Information supplied
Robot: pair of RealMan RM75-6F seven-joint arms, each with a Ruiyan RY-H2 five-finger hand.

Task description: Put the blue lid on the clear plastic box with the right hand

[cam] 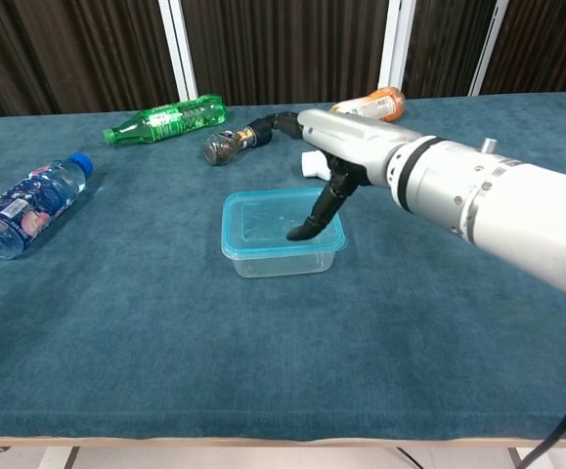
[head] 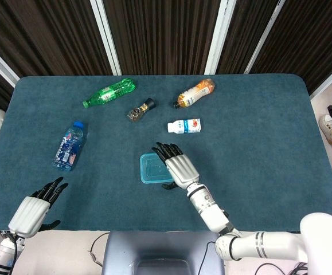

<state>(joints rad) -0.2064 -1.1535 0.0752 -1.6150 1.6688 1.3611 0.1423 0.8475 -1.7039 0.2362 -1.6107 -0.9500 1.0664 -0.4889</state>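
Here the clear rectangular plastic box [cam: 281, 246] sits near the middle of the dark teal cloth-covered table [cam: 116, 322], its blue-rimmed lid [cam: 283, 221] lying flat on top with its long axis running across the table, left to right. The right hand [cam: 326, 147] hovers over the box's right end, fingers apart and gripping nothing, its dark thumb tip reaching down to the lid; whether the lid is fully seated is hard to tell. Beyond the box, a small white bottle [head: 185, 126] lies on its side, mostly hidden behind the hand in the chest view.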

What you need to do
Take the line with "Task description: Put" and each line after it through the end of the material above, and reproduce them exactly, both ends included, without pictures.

Completed exercise
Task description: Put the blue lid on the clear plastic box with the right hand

[cam] 
[head] 

<state>(joints rad) -0.2064 -1.1535 0.0752 -1.6150 1.6688 1.3611 0.1423 0.8475 -1.7039 0.2362 -1.6107 -0.9500 1.0664 -0.4889</state>
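Here the clear rectangular plastic box [cam: 281, 246] sits near the middle of the dark teal cloth-covered table [cam: 116, 322], its blue-rimmed lid [cam: 283, 221] lying flat on top with its long axis running across the table, left to right. The right hand [cam: 326, 147] hovers over the box's right end, fingers apart and gripping nothing, its dark thumb tip reaching down to the lid; whether the lid is fully seated is hard to tell. Beyond the box, a small white bottle [head: 185, 126] lies on its side, mostly hidden behind the hand in the chest view.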

This answer is finished.